# Equivalent definitions of persistent homology

Q1) In the paper ([Zomorodian, page 6 https://pdfs.semanticscholar.org/b7ae/132ef88bde28903ac8b14a29a76130f61ac2.pdf), it is stated without proof that $im\ \eta_k^{i,p}\cong H_k^{i,p}$. May I know how do we prove it?

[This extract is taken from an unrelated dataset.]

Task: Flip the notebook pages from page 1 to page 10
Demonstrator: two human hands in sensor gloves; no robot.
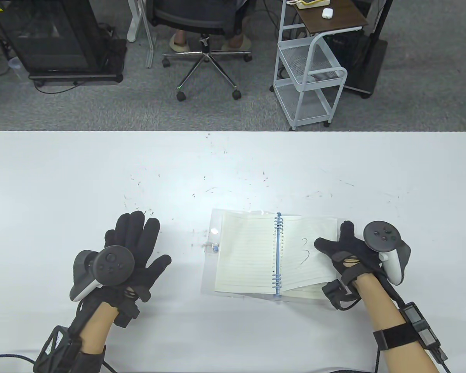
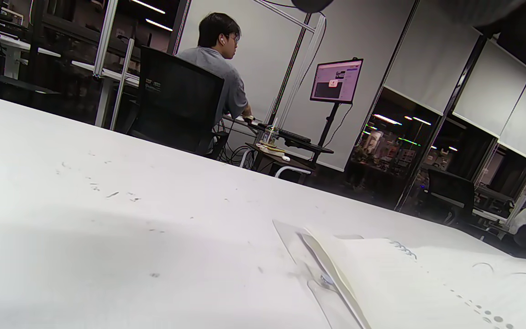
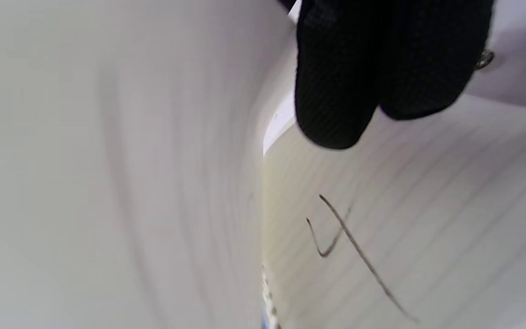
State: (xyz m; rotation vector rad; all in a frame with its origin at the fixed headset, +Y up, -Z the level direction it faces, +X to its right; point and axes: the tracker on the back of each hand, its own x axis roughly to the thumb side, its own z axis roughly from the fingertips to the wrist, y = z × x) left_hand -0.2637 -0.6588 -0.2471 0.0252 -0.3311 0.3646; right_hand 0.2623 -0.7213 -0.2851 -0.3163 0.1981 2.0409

Q2) Also, it states that $\eta_k^{i,p}: H_k^i\to H_k^{i+p}$ is an injection that maps a homology class into the one that contains it. Is the word "contains it" meant to be literal as in set containment, or is it just a word to reflect the injectivity?

Thanks.

Some background of the terminology used (feel free to ask me for clarifications):

$H_k^{i,p}=Z_k^i/(B_k^{i+p}\cap Z_k^i)$ where $Z_k^i=\ker(\partial_k^i)$ is the cycle group of the $i$th filtered complex $K^i$, and $B_k^i=im\ \partial_{k+1}^i$ is the boundary group.

I don't think that $\eta_k^{i,p}: H^i_k \to H^{i+p}_k$ is an injection in general (but then again I have not read the paper carefully enough to see whether they impose additional conditions to make it so).
Anyway, for (1), observe that by the first isomorphism theorem, we have $$\operatorname{im} \eta_k^{i,p} \cong H^i_k/\ker \eta_k^{i,p}.$$ By definition, $H^i_k := Z^i_k/B^i_k$. What about $\ker \eta_k^{i,p}$? It consists of $k$-cycles in the $i$-th filtered complex ($Z^i_k$) that become $k$-boundaries in the $(i+p)$-th filtered complex ($B^{i+p}_k$), modulo $k$-boundaries in the $i$-th filtered complex ($B^i_k$). In other words, $$\ker \eta_k^{i,p} \cong (Z^i_k \cap B^{i+p}_k)/B^i_k.$$
Putting this together and using the third isomorphism theorem, we have $$\operatorname{im} \eta_k^{i,p} \cong \frac{Z^i_k/B^i_k}{(Z^i_k \cap B^{i+p}_k)/B^i_k} \cong \frac{Z^i_k}{Z^i_k \cap B^{i+p}_k} =: H^{i,p}_k$$ as claimed.
For (2), I don't think there's a natural and useful way to compare $H^i_k \to H^{i+p}_k$ by set-theoretic containment. But they are quotient groups of things that can be compared. To wit, let $[x] \in H^i_k$ be a homology class. Here's what the map $\eta_k^{i,p}$ does. Let $x \in Z^i_k$ be a cycle representing the homology class $[x]$, which we can then regard as a cycle not in $K^i$, but in $K^{i+p}$, since $K^i \subseteq K^{i+p}$. Then $\eta_k^{i,p}([x])$ is the homology class of the class $x$ in $K^{i+p}$. I guess it's up to you to decide whether you think this means that "$\eta_k^{i,p}([x])$ contains $[x]$".